◆ **Assignment**
Return exactly those lines of the material below that fall between the line holding "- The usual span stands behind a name" and the line holding "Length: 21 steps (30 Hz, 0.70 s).", inclusive.
········
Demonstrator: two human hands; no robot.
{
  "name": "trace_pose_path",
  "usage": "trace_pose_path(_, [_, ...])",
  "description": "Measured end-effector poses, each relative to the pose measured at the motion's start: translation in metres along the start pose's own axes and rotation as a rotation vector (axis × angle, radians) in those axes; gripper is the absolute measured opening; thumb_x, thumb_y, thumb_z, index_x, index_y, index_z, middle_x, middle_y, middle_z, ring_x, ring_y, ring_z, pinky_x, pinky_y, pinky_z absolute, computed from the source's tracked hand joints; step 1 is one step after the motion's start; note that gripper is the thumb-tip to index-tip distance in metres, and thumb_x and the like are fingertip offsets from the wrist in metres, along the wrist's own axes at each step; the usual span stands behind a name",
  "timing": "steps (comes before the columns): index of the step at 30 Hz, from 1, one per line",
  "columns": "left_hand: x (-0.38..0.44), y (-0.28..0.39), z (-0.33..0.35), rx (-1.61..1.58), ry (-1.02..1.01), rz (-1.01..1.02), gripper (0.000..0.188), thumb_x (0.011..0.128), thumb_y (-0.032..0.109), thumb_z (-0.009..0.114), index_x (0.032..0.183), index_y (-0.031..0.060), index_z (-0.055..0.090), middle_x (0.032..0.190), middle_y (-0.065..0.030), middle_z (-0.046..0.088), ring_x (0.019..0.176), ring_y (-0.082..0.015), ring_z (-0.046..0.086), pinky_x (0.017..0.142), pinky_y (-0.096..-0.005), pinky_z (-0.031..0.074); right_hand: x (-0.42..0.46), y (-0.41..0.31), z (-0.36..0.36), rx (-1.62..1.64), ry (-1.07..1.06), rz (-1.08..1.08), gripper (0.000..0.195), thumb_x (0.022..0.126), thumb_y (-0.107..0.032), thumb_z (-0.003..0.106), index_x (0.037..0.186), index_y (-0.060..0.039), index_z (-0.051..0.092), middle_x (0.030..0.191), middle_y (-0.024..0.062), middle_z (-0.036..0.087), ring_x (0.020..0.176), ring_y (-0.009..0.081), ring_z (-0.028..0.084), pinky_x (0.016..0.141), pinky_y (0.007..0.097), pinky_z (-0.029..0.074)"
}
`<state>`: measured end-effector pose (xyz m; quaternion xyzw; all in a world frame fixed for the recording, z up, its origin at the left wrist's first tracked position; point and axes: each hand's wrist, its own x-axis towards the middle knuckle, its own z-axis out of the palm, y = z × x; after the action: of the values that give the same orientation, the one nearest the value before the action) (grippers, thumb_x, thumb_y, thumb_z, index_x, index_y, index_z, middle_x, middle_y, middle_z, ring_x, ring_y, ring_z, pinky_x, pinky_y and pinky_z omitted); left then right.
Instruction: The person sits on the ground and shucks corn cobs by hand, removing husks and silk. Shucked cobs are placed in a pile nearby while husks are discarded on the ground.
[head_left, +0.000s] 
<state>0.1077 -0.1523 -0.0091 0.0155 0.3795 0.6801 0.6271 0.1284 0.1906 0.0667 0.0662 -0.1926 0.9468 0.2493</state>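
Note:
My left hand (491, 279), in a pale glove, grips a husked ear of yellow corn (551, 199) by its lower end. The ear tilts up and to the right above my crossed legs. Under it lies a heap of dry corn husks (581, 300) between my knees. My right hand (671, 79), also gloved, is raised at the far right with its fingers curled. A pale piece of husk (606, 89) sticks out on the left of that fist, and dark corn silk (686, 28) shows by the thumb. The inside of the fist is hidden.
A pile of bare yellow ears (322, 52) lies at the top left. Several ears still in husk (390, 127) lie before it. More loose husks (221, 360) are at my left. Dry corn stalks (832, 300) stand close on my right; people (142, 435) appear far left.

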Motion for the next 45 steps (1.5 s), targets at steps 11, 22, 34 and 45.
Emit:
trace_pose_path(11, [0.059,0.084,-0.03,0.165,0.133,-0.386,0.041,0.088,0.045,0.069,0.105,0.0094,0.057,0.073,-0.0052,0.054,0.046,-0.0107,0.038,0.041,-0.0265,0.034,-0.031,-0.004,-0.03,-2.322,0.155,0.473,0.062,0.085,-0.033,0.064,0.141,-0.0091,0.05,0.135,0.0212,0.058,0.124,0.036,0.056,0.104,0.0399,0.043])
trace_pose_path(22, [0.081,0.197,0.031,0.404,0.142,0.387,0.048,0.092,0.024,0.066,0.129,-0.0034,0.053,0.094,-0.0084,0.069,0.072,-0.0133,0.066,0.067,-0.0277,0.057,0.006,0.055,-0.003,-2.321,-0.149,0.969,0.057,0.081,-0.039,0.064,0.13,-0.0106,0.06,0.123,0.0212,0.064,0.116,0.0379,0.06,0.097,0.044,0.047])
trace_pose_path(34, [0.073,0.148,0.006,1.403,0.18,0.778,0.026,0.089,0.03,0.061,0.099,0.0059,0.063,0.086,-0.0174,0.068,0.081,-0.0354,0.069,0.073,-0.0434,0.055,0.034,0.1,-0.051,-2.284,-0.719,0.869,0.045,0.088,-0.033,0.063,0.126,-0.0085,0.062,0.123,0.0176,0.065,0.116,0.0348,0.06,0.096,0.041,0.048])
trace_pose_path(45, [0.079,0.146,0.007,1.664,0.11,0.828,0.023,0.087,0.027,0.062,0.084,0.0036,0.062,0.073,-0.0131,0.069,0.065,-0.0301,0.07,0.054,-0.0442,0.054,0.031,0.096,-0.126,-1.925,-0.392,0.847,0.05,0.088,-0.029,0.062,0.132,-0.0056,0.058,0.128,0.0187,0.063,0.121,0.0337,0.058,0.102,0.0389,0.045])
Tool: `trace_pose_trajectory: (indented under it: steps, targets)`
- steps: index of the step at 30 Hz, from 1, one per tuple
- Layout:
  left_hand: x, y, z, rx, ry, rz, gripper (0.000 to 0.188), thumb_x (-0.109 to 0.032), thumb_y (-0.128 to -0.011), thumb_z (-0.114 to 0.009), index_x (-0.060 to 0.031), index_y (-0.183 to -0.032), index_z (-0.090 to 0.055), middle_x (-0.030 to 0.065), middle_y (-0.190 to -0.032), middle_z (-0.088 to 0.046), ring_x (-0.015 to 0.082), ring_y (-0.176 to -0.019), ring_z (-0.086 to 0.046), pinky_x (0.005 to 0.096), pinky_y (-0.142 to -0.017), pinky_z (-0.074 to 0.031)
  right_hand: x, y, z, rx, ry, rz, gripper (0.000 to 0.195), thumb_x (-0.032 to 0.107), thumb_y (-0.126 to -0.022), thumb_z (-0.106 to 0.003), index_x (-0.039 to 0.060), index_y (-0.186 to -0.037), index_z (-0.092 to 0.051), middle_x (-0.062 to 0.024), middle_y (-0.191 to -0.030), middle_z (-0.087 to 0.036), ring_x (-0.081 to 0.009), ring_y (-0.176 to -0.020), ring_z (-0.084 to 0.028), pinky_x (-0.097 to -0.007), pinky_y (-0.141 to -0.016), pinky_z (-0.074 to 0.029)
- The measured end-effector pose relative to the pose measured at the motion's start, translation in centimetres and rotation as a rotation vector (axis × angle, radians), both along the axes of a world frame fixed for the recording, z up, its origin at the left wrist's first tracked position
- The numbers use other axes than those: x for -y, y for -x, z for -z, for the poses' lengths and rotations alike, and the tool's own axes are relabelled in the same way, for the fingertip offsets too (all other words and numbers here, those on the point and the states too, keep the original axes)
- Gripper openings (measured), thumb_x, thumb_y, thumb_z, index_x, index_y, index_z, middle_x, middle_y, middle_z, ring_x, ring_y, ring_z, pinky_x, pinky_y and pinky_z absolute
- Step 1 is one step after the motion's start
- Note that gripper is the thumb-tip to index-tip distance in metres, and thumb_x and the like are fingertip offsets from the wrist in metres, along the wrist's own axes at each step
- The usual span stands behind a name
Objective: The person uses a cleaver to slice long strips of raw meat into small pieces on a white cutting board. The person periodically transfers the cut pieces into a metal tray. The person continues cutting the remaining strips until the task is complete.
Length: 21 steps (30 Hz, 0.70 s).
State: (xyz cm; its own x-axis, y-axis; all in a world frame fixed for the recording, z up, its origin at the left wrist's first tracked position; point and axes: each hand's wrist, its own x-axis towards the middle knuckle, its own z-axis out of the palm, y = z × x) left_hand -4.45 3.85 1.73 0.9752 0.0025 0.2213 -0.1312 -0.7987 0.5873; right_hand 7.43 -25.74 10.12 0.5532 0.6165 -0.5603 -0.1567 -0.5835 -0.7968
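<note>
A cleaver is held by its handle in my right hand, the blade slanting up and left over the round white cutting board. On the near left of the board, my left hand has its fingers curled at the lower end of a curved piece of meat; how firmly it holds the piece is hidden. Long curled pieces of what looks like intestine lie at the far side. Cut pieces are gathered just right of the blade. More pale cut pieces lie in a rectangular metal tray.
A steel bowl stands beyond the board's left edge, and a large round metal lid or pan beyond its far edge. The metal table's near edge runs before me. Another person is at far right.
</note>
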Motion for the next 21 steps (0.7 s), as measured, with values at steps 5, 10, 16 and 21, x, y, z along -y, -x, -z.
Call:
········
◆ **Problem solution**
- The usual span stands behind a name
Objective: The person uses a cleaver to slice long strips of raw meat into small pieces on a white cutting board. The person periodically transfers the cut pieces into a metal tray. The person continues cutting the remaining strips until the task is complete.
Length: 21 steps (30 Hz, 0.70 s).

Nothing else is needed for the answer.